Romano el Meloda, nacido hacia el año 490 en Siria, es uno de los grandes poetas y compositores de la Iglesia, un verdadero teólogo que supo transformar la fe en poesía y música. Como san Efrén en Oriente o san Ambrosio en Occidente, Romano representa ese tipo de evangelizador que, más que razonar, canta; que enseña con belleza y toca el corazón con la armonía de la fe vivida. En un mundo donde la predicación era una de las pocas formas de catequesis, Romano convirtió el ambón en un escenario para la Palabra hecha canto.
Su estilo catequético era sorprendente: himnos largos, llamados kontákia, declamados en forma de diálogo, con estribillos corales que facilitaban la participación del pueblo.
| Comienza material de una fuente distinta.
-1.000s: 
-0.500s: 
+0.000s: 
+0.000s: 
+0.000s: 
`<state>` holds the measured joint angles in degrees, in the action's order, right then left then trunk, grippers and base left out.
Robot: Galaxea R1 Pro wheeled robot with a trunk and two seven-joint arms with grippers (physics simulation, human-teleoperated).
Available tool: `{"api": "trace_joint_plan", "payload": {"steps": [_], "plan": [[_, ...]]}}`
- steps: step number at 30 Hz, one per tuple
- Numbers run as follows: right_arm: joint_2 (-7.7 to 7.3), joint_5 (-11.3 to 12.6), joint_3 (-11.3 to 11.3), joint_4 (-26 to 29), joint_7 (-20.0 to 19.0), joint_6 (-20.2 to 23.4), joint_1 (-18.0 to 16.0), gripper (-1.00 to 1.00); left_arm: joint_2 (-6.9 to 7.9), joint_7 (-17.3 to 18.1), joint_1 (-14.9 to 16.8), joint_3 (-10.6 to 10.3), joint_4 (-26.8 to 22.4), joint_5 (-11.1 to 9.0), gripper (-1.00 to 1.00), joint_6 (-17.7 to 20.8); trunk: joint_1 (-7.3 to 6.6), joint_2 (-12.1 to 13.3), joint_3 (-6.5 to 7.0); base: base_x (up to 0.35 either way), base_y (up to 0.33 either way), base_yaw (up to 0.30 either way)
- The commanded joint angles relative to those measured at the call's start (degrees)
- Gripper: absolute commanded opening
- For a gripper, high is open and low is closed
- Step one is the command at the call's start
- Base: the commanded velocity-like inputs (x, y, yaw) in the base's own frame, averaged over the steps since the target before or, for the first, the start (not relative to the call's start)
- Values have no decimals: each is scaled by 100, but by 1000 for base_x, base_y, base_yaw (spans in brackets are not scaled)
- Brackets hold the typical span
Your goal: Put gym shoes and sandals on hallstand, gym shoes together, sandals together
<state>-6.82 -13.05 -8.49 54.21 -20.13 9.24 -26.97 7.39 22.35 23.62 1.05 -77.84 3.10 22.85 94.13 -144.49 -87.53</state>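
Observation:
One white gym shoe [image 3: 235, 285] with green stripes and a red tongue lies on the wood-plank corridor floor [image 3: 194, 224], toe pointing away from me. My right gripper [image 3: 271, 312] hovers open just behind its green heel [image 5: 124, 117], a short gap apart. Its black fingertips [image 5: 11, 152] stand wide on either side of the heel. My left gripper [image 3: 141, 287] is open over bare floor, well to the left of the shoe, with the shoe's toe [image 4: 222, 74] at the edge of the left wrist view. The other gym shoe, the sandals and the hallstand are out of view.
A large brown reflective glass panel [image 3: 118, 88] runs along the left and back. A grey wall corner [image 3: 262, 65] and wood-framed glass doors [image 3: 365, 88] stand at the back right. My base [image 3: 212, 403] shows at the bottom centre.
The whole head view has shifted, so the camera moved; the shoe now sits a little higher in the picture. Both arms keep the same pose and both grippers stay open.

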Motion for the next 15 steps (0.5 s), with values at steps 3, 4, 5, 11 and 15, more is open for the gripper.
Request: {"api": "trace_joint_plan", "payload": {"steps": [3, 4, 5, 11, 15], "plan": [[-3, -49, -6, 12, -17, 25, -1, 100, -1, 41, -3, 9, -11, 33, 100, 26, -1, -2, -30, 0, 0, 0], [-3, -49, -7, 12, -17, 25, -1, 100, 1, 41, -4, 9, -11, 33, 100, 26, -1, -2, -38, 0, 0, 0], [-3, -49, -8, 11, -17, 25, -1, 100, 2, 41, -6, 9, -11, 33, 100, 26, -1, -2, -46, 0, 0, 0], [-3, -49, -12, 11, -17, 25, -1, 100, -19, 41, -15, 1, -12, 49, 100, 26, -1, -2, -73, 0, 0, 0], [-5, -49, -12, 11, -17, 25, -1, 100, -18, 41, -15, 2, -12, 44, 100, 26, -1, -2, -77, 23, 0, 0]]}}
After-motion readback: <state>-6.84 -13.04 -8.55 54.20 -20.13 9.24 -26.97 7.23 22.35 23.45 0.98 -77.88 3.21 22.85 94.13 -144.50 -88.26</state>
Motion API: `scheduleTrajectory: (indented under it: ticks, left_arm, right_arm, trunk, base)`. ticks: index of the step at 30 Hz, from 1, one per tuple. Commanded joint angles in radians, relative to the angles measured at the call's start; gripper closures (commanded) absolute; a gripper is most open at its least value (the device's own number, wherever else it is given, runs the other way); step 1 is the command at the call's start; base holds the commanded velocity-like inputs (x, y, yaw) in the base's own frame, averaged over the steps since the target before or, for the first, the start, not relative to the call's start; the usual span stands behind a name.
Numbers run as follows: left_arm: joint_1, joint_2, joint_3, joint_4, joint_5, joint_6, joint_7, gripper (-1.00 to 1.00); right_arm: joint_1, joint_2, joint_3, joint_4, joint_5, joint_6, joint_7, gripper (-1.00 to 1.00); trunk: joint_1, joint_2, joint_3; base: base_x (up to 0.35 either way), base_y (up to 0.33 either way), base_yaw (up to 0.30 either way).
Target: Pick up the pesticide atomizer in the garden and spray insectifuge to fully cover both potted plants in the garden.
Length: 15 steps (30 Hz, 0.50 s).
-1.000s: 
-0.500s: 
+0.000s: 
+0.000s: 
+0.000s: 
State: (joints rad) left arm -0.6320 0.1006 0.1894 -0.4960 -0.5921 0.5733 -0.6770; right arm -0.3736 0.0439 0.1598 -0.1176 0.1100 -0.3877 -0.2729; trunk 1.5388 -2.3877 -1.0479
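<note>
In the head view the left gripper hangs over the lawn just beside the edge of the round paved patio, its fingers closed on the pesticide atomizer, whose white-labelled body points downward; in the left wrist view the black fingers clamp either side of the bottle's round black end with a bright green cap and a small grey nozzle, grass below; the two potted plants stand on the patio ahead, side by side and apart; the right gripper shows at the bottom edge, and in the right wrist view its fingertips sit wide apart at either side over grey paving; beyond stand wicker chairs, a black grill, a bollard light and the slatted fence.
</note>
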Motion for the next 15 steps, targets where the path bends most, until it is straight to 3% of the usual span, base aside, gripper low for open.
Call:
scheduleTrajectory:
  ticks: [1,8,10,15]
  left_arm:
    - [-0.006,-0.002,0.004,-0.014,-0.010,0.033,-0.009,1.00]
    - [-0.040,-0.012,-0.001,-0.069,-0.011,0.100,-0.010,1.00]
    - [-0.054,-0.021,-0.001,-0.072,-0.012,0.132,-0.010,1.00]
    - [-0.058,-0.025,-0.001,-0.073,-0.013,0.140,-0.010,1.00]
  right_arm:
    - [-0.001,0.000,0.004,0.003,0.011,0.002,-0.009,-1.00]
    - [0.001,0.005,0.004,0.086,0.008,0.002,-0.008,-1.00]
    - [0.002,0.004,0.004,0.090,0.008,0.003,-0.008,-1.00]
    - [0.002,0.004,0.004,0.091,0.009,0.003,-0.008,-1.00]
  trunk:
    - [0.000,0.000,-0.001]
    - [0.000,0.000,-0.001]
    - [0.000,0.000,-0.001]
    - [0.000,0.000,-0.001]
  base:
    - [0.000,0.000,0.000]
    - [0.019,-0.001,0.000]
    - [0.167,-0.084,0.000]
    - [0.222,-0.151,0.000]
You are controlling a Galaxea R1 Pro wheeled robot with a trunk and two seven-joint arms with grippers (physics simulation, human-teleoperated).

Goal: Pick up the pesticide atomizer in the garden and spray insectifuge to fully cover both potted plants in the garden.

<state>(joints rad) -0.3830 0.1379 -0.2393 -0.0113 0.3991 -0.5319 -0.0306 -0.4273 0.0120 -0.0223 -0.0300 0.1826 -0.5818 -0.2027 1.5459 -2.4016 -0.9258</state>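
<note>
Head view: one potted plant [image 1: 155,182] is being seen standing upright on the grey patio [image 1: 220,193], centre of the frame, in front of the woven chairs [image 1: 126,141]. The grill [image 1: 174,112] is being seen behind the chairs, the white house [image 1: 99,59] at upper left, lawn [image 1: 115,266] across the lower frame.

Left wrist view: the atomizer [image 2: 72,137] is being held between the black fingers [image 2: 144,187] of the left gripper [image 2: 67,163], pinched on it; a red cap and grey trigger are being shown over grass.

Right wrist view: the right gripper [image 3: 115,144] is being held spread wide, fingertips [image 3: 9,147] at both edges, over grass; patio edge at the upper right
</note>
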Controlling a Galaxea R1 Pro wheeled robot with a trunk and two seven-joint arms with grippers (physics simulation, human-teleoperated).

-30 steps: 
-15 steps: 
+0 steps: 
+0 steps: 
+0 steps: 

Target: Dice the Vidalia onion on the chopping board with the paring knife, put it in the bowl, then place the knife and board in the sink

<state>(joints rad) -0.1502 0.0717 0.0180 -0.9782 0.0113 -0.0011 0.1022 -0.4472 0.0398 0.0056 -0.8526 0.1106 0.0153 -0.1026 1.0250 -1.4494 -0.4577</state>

Su lenguaje era cercano, accesible, lleno de imágenes poderosas. En sus composiciones se encuentran escenas conmovedoras como el diálogo entre María y Jesús camino al Calvario, o la tierna resistencia de Sara al mandato de sacrificar a Isaac. Todo su arte se apoyaba en una convicción profunda: la fe es amor, y el amor crea belleza.
Romano no especula sobre teorías abstractas. Habla del Cristo verdadero Dios y verdadero hombre, del Espíritu que impulsa a la Iglesia a evangelizar, de María como nueva Eva, y del juicio final como llamada urgente a la conversión. En su predicación resplandece una fe encarnada, una teología al alcance del pueblo, que no renuncia a la profundidad. Como él mismo dice: “Haz clara mi lengua, Salvador mío… que mi actuar sea coherente con mis palabras”.
Hoy, la Iglesia reconoce en Romano un testimonio luminoso de cómo la fe puede dar forma a la cultura. Sus cantos, como los iconos o las catedrales, no son cosas del pasado: siguen vivos donde hay fe viva. Su herencia nos recuerda que si la fe es verdadera, no se encierra en ideas, sino que canta, crea, embellece el mundo. Y así nos invita a seguir haciendo lo que la Escritura nos repite: Cantad al Señor un cántico nuevo.